## ABOUT THIS EXERCISE
Write out the entire listing exactly, so that each line matches the original.

Segment Open

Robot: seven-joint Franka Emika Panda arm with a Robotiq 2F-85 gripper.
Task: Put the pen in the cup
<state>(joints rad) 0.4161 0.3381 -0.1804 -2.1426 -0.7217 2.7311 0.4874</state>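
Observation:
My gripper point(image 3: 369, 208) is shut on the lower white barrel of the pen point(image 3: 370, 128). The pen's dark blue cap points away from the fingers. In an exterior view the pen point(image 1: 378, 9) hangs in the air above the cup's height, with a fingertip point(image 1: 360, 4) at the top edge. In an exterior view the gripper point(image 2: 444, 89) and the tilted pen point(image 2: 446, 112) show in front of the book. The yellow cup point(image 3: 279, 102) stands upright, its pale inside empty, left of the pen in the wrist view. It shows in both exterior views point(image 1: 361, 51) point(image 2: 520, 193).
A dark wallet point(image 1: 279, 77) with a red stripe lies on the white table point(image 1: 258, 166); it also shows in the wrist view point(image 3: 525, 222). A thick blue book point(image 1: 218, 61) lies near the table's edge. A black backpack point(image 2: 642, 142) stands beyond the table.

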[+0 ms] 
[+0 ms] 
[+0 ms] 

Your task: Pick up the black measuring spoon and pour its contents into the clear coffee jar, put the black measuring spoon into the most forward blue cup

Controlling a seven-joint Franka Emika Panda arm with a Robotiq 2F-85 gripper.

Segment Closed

## TASK OUTPUT
Robot: seven-joint Franka Emika Panda arm with a Robotiq 2F-85 gripper.
Task: Put the pen in the cup
<state>(joints rad) 0.4161 0.3381 -0.1804 -2.1426 -0.7217 2.7311 0.4874</state>
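Observation:
My gripper point(image 3: 369, 208) is shut on the lower white barrel of the pen point(image 3: 370, 128). The pen's dark blue cap points away from the fingers. In an exterior view the pen point(image 1: 378, 9) hangs in the air above the cup's height, with a fingertip point(image 1: 360, 4) at the top edge. In an exterior view the gripper point(image 2: 444, 89) and the tilted pen point(image 2: 446, 112) show in front of the book. The yellow cup point(image 3: 279, 102) stands upright, its pale inside empty, left of the pen in the wrist view. It shows in both exterior views point(image 1: 361, 51) point(image 2: 520, 193).
A dark wallet point(image 1: 279, 77) with a red stripe lies on the white table point(image 1: 258, 166); it also shows in the wrist view point(image 3: 525, 222). A thick blue book point(image 1: 218, 61) lies near the table's edge. A black backpack point(image 2: 642, 142) stands beyond the table.
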
[+0 ms] 
[+0 ms] 
[+0 ms] 

Your task: Pick up the black measuring spoon and pour its contents into the clear coffee jar, put the black measuring spoon into the most forward blue cup

Controlling a seven-joint Franka Emika Panda arm with a Robotiq 2F-85 gripper.

The output requires nothing else.